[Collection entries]
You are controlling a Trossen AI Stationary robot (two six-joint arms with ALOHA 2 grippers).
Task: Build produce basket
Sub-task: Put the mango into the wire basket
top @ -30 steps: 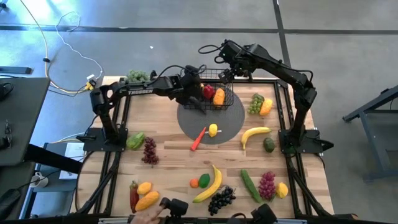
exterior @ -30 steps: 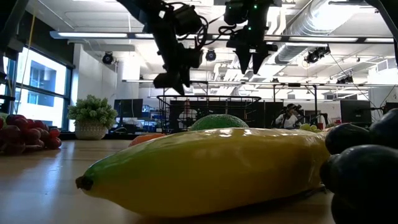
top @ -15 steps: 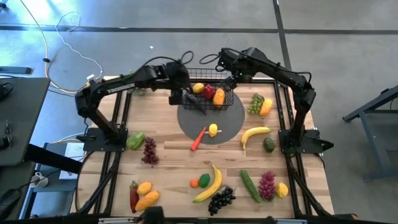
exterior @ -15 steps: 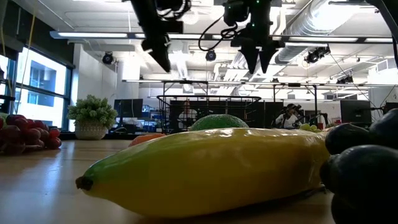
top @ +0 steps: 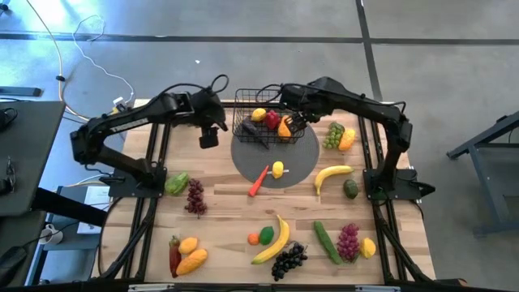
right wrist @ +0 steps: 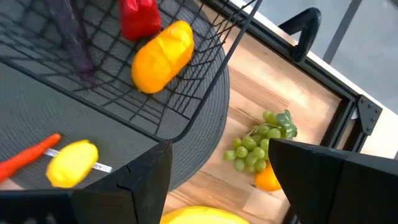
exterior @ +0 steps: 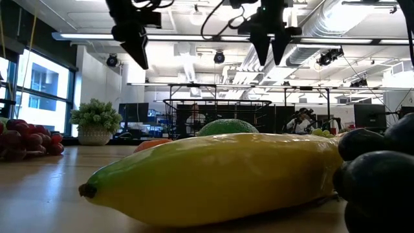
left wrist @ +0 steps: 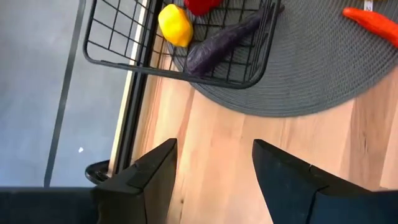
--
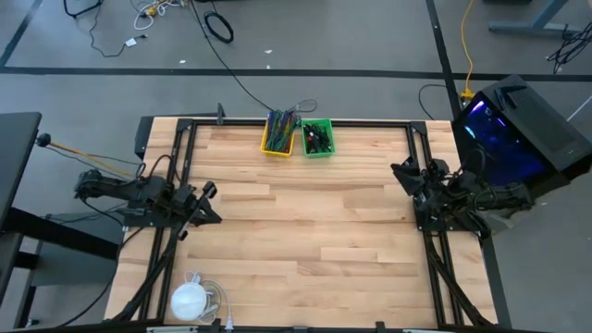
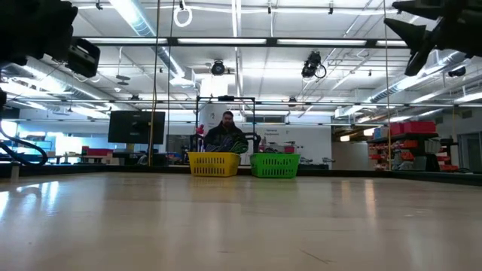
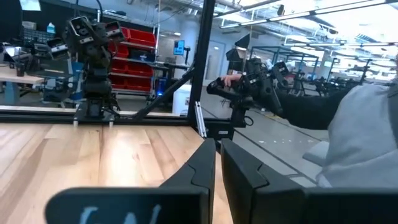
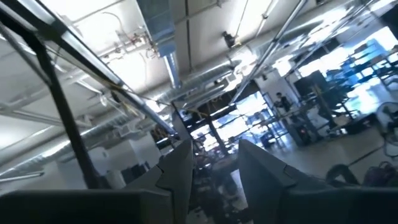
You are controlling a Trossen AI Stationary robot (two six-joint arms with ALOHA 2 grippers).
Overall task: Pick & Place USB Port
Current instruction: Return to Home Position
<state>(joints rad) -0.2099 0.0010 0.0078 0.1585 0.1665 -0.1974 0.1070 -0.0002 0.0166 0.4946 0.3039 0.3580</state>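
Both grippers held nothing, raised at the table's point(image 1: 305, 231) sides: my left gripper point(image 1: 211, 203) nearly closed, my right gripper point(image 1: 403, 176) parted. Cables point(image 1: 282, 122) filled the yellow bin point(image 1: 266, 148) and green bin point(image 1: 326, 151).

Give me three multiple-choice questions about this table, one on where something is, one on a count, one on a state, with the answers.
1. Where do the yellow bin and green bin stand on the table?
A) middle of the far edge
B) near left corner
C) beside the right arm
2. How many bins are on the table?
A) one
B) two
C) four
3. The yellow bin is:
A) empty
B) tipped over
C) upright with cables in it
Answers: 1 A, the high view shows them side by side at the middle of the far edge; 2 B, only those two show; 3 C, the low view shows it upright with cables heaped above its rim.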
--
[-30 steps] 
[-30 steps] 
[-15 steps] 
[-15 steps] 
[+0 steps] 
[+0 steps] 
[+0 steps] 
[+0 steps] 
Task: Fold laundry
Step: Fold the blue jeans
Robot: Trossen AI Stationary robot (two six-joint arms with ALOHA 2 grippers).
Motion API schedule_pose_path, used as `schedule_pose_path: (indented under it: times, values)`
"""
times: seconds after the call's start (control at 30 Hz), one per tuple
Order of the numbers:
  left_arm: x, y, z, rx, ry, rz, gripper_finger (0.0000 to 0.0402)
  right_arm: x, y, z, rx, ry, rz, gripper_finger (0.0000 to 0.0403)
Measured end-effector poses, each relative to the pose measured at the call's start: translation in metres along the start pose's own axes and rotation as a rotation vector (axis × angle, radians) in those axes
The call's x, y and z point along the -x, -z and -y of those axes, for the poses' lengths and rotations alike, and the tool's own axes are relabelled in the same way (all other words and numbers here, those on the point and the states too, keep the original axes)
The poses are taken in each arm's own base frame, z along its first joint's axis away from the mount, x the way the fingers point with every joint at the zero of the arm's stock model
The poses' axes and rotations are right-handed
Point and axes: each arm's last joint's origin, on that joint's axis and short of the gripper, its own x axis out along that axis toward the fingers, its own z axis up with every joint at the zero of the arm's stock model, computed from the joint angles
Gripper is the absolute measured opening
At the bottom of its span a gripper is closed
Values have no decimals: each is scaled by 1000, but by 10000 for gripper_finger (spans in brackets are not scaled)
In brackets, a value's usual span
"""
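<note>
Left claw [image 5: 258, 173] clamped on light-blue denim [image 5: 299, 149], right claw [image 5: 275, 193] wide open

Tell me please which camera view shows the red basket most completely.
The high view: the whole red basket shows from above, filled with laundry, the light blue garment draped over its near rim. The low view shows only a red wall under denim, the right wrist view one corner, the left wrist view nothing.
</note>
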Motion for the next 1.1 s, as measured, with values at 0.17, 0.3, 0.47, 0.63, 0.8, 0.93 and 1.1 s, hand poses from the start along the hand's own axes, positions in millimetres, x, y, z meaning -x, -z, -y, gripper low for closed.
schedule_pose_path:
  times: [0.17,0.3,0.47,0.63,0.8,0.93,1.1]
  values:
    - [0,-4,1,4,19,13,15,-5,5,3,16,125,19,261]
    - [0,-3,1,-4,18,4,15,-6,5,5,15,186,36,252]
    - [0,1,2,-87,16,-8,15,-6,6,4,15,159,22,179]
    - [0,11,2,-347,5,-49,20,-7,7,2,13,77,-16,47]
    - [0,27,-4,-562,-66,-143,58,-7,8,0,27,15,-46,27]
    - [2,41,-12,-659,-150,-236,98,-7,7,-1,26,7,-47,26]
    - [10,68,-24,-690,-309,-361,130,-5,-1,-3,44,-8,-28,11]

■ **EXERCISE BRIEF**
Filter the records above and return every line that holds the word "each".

■ **SOLUTION TO THE EXERCISE**
Measured end-effector poses, each relative to the pose measured at the call's start: translation in metres along the start pose's own axes and rotation as a rotation vector (axis × angle, radians) in those axes
The poses are taken in each arm's own base frame, z along its first joint's axis away from the mount, x the way the fingers point with every joint at the zero of the arm's stock model
Point and axes: each arm's last joint's origin, on that joint's axis and short of the gripper, its own x axis out along that axis toward the fingers, its own z axis up with every joint at the zero of the arm's stock model, computed from the joint angles
Values have no decimals: each is scaled by 1000, but by 10000 for gripper_finger (spans in brackets are not scaled)

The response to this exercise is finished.